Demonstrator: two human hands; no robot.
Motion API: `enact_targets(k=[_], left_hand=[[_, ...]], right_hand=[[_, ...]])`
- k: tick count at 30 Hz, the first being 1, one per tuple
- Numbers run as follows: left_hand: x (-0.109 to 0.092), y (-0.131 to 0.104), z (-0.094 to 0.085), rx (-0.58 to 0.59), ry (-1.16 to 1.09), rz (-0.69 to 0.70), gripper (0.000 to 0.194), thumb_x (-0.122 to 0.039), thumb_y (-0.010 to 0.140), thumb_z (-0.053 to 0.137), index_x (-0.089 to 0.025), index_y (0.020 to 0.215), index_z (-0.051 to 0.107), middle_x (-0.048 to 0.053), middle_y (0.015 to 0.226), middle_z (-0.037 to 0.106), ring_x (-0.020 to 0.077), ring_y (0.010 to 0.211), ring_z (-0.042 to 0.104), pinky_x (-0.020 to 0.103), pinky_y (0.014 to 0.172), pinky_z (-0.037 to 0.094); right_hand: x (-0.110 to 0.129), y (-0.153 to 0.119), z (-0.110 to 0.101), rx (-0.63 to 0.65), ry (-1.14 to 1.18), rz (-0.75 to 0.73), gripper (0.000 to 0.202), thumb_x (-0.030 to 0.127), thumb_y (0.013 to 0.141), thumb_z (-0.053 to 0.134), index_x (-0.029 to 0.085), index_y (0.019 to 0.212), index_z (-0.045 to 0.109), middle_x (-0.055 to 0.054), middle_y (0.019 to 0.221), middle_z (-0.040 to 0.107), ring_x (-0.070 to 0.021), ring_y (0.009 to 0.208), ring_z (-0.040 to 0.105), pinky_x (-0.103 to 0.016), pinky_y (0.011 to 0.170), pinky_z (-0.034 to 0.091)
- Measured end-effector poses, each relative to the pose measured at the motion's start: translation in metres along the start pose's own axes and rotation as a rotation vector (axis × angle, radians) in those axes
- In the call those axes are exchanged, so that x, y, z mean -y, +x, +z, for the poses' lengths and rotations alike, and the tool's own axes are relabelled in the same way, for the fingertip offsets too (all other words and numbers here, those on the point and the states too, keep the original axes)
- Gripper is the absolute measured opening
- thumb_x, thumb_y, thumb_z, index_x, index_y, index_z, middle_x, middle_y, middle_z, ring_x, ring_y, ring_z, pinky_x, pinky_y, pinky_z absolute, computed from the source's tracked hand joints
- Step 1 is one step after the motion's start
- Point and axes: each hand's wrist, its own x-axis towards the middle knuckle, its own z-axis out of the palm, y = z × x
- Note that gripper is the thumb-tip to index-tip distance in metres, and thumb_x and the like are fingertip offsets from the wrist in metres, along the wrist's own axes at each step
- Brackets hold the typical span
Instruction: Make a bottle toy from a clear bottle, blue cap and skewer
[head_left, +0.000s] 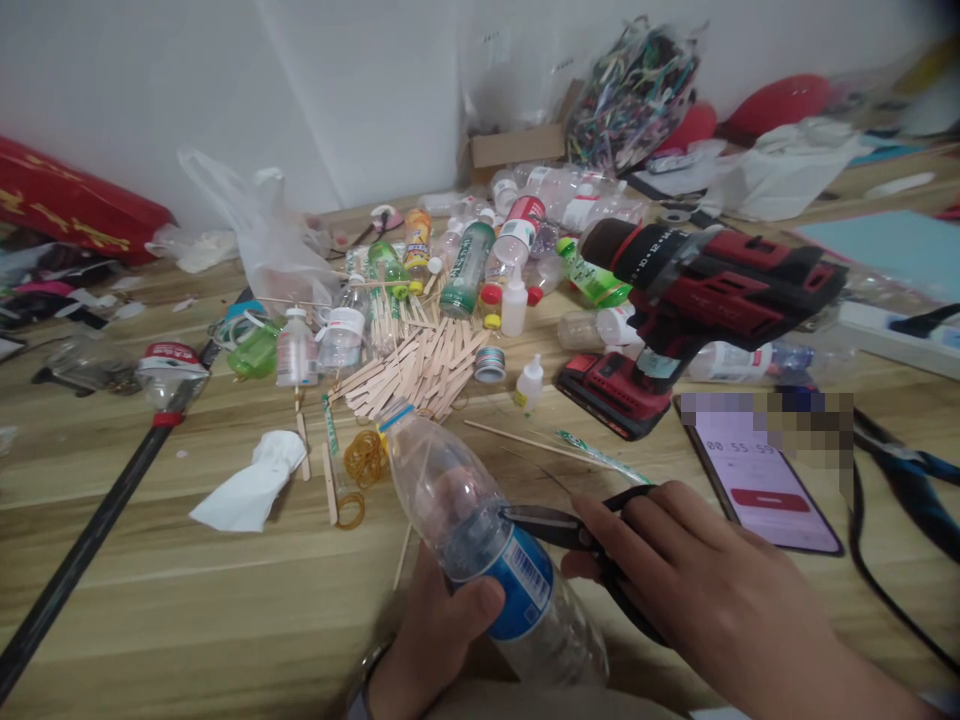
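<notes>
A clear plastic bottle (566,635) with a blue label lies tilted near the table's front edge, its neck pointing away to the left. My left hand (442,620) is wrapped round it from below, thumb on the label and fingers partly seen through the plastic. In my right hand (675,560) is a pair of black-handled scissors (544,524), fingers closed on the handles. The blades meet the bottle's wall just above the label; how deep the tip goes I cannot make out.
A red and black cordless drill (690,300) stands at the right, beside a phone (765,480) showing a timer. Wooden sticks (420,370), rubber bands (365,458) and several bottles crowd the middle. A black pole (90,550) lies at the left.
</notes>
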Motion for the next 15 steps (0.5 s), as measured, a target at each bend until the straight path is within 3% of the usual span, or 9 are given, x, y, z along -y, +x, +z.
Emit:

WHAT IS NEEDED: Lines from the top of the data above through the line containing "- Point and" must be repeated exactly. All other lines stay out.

FINISHED TASK:
Demonstrator: two human hands; no robot.
Motion API: `enact_targets(k=[_], left_hand=[[_, ...]], right_hand=[[_, ...]])`
- k: tick count at 30 Hz, the first being 1, one per tuple
- Numbers run as follows: left_hand: x (-0.109 to 0.092), y (-0.131 to 0.104), z (-0.094 to 0.085), rx (-0.58 to 0.59), ry (-1.16 to 1.09), rz (-0.69 to 0.70), gripper (0.000 to 0.194), thumb_x (-0.122 to 0.039), thumb_y (-0.010 to 0.140), thumb_z (-0.053 to 0.137), index_x (-0.089 to 0.025), index_y (0.020 to 0.215), index_z (-0.051 to 0.107), middle_x (-0.048 to 0.053), middle_y (0.015 to 0.226), middle_z (-0.037 to 0.106), ring_x (-0.020 to 0.077), ring_y (0.010 to 0.211), ring_z (-0.042 to 0.104), pinky_x (-0.020 to 0.103), pinky_y (0.014 to 0.172), pinky_z (-0.037 to 0.094); right_hand: x (-0.110 to 0.129), y (-0.153 to 0.119), z (-0.110 to 0.101), rx (-0.63 to 0.65), ry (-1.14 to 1.18), rz (-0.75 to 0.73), gripper (0.000 to 0.202), thumb_x (-0.030 to 0.127), thumb_y (0.013 to 0.141), thumb_z (-0.053 to 0.134), index_x (-0.029 to 0.085), index_y (0.019 to 0.212), index_z (-0.045 to 0.109), middle_x (-0.055 to 0.054), middle_y (0.019 to 0.221), middle_z (-0.040 to 0.107), ring_x (-0.070 to 0.021), ring_y (0.009 to 0.208), ring_z (-0.040 to 0.105), pinky_x (-0.103 to 0.016), pinky_y (0.011 to 0.170), pinky_z (-0.034 to 0.091)
- Measured end-effector poses, each relative to the pose measured at the motion's start: translation in metres along the start pose's own axes and rotation as a rotation vector (axis × angle, radians) in those axes
- In the call those axes are exchanged, so that x, y, z mean -y, +x, +z, for the poses' lengths and rotations alike, and the tool's own axes are relabelled in the same way, for the fingertip offsets too (all other words and numbers here, those on the point and the states too, keep the original axes)
- Gripper is the absolute measured opening
- thumb_x, thumb_y, thumb_z, index_x, index_y, index_z, middle_x, middle_y, middle_z, ring_x, ring_y, ring_z, pinky_x, pinky_y, pinky_z absolute, computed from the source's tracked hand joints
- Step 1 is one step after the motion's start
- Point and axes: each hand's wrist, its own x-axis towards the middle knuckle, its own z-axis out of the palm, y = z × x

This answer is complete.